Der Fotograf Daniel Biskup präsentiert sein neues Buch.
Der Fotograf Daniel Biskup präsentiert sein neues Buch.

Oft sieht man auf den farbigen Abbildungen leer stehende Wohnblöcke mit vernagelten Fenstern, vor denen bisweilen Birken wachsen. Mitunter erreichen sie schon das zweite Geschoss; zu DDR-Zeiten war das die erste Etage.

Nach 1990 wurde anders gezählt. Auch in Lauchhammer. Einst ein wichtiger Industrieort, Eisengießerei und Schwermaschinenbau, 1952 wurde hier die weltweit erste Braunkohlenkokerei angefahren. Alles dicht, so wie die Häuser, in denen früher um die 25 000 Menschen lebten – heute noch die Hälfte. Die Jungen gehen weg, nur wir Alten bleiben, sagte ihm eine Frau in Sebnitz, einem der 120 Orte, die Biskup durchstreifte. Ihre bitter-sarkastische Feststellung trifft auf viele andere Gemeinden und Städte zu. Auf Eisenhüttenstadt zum Beispiel, dessen Einwohnerschaft sich mittlerweile ebenfalls halbiert hat. Von einmal über 50 000.

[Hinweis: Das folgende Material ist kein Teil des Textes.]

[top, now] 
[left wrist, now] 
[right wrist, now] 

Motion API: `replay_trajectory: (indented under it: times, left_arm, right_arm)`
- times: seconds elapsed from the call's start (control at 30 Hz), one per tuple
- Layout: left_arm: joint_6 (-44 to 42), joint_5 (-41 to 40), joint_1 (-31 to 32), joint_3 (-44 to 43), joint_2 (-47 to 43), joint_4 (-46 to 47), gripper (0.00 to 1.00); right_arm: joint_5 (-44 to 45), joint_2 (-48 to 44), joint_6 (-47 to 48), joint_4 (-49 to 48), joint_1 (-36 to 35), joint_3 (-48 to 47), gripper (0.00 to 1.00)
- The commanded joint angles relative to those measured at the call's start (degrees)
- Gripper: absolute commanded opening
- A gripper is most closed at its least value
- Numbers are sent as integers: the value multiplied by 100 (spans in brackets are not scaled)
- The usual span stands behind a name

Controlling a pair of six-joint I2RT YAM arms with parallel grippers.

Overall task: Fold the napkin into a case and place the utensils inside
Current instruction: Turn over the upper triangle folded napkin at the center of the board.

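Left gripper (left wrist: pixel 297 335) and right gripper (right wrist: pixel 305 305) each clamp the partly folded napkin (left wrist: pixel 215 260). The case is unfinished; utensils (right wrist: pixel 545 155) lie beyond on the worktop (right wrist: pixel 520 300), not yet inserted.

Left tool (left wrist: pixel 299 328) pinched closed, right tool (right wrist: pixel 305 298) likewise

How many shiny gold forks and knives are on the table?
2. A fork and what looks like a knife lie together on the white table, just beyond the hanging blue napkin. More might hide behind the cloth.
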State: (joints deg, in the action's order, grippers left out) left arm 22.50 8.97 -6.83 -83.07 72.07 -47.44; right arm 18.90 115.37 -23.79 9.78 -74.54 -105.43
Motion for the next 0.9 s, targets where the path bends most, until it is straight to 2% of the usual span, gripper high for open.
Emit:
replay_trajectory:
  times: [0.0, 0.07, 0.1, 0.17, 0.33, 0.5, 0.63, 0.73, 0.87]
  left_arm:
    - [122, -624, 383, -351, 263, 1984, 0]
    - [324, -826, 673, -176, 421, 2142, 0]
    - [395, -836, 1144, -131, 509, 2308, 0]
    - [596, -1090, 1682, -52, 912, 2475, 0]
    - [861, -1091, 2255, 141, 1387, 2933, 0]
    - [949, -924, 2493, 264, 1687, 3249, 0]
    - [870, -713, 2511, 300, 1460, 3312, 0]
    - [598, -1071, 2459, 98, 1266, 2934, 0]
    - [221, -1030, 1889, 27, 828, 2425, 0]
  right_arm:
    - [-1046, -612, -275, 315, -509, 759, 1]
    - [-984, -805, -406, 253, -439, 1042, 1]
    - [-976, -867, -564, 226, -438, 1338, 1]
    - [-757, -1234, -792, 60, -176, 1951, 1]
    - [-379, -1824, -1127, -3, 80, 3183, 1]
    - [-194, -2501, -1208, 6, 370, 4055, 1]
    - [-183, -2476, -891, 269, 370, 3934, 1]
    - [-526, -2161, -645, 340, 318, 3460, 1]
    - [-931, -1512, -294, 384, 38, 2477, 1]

Der Bildband ist keine »Tour de Nostalgie«, sondern eine zeitgeschichtliche Dokumentation – im weitesten Sinne eine optische Bestandsaufnahme, wo sich der Osten im 35. Jahr der deutschen Einheit befindet. Die Bilder kommentieren sich selbst, die kurzen Bildtexte sind frei von Polemik: sachliche Informationen, Mitteilungen über Hintergrund und Kontext.

Biskups Buch hat Gewicht, was auch wörtlich zu verstehen ist: Es wiegt 2044 Gramm, zu DDR-Zeiten war das ein Vier-Pfund-Brot, es kostete 1,04 Mark. Natürlich subventioniert. Wie das vorliegende Buch. Hätten nicht Sponsoren 28 000 Euro für Satz und Druck zur Verfügung gestellt, würde es dieses opulente Werk nicht geben. Der Fotograf arbeitete im Selbstauftrag, also pro bono. Der gebürtige Bonner, Jahrgang 1962, hat in Augsburg Geschichte und Politik studiert, seit den späten 80er Jahren interessierte er sich – im Unterschied zu seinen Landsleuten – für den Osten. Das war auch der Grund unserer Bekanntschaft.

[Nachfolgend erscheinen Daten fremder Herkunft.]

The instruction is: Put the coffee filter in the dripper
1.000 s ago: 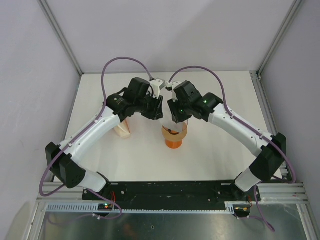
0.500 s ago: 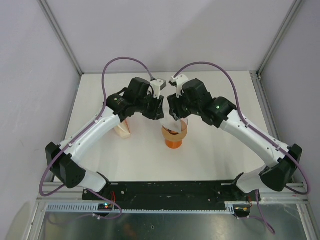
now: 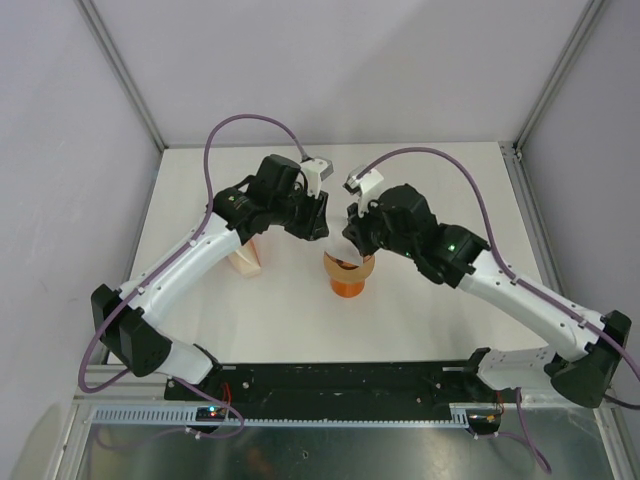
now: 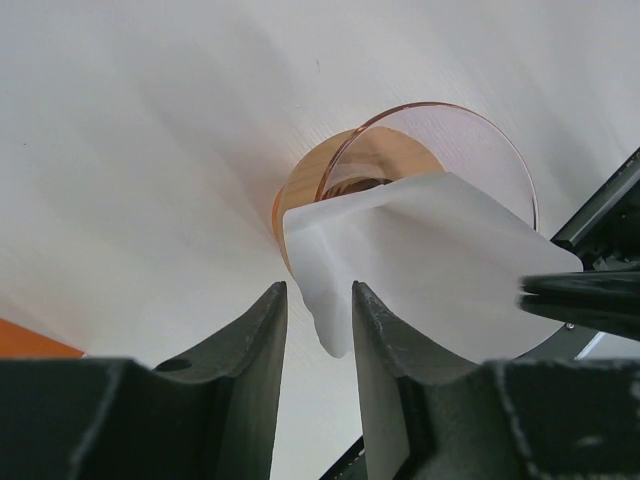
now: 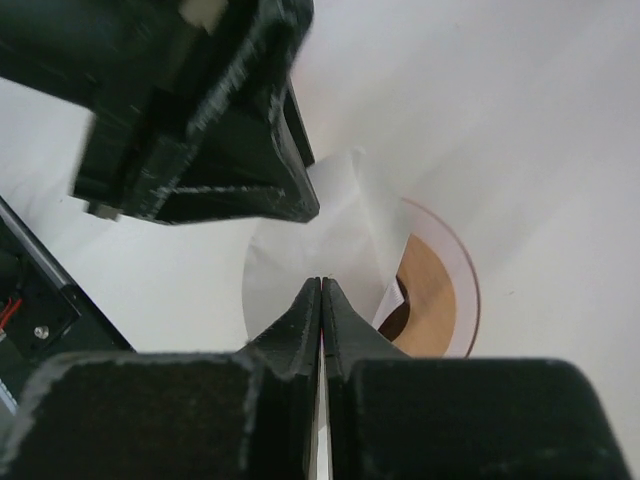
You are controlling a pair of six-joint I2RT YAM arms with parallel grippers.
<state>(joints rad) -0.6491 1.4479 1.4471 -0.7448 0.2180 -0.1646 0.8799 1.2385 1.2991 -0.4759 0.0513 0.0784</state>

1990/91 arbeitete ich in der Chefredaktion der »Jungen Welt« und er für uns. Biskup hielt fest, was man später beschönigend »gesellschaftliche Transformation« nannte. Sein besonderer Blick fiel auch in den Chefetagen der großen Verlagshäuser im Westen auf. Und die buchten ihn. So lichtete er die Häuptlinge auf der Weltbühne ab: von Gorbatschow bis Bush, den Papst inklusive. Und natürlich alle Kanzler. So kam er in die erste Reihe der deutschen Fotografen. Selbst Egon Krenz ließ ihn für das Coverfoto des dritten Bandes seiner Memoiren in sein Wohnzimmer.

Die erste Doppelseite, vor dem Vorwort, zeigt die Eingangstür des Redaktions- und Verlagshauses am Berliner Franz-Mehring-Platz mit den Initialen »N« und »D«. Und in der Mitte gibt es einige Motive von der Veranstaltung im Berliner Kino »Babylon«, die die »Junge Welt« zum 75. Jahrestag der DDR organisiert hatte. »Was bleibt?« war sie überschrieben. Biskup gibt die optische Antwort auf diese Frage.

Daniel Biskup: Spuren. Verlag Salz und Silber, 288 S., 400 Fotos, geb., 45 €.